898th Week: Adapting with Compassion
During my morning stroll through Facebook, I came upon the following story, posted by Upworthy. As I read it, I began to think about how important and uplifting it is when we can adapt to adversity, change, or unexpected developments with new, creative, and compassionate responses. Here’s what I read on FB:
“My dad has a massive vegetable garden and it is his life. Whenever I ask how things are going, he tells me about the garden. Periodically he will text me a picture of the things he’s harvested and ask when I’m coming to pick them up. And for a while, the biggest bit of garden gossip has been his nemesis, the gopher. This gopher was consistently ruining his day by pilfering the best of everything just before my dad could harvest it. Anytime I talked to him, all he had to tell me about was ‘that damned gopher.’ He dreamt about killing the gopher, his truest enemy. He tried to train the dog to hunt the gopher, but the dog is a pacifist. He led some of the barn cats to the holes, but the barn cats have unionized and refused his offered rate. He then laid no-kill traps (can’t risk having poison near the crops) with eventual gophercide in mind, but then suddenly he was faced with a cute and terrified animal and didn’t have the heart. He released it. ‘He was SO scared, he’ll never come back.’ The gopher was back the next day, with a vengeance. That was some weeks ago. Today, my dad sent me pictures of his garden, and I saw a squash gently laid by the gopher’s hole, like a package left on the doorstep. I said ‘Dad, what’s that squash doing there by the gopher hole?’ He said ‘Oh, he likes squash best.’ In an effort to appease the gopher, my father now gives him a little squash everyday, like leaving an offering for a garden spirit. This apparently works well as a compromise; the gopher has stopped stealing, content to have his meals delivered to his door.” Originally posted on FB by filmnoirsbian.

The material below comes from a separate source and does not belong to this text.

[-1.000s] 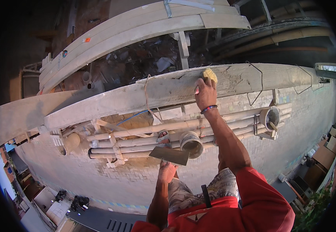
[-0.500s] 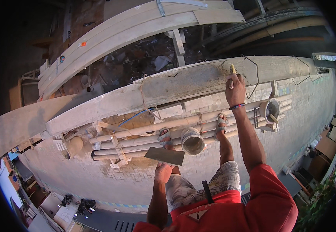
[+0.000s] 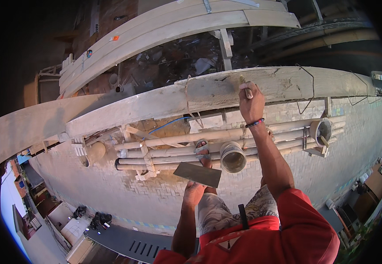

Notice your response to reading this story and, in particular, notice the response of your heart-based awareness. Next, imagine how your life would be, or how our collective life would be, if we all could arrive at this kind of resolution. In the story above, a response that embraced collaboration rather than combat arose, with some compassion thrown in.
This story reminds me of the inescapable fact that we live on a planet that thrives on cooperation and active collaboration. For sure, there’s also competition but as Elisabet Sahtouris, the evolutionary biologist found, while young species may emphasize competition, more mature species move toward expressions of cooperation and collaboration.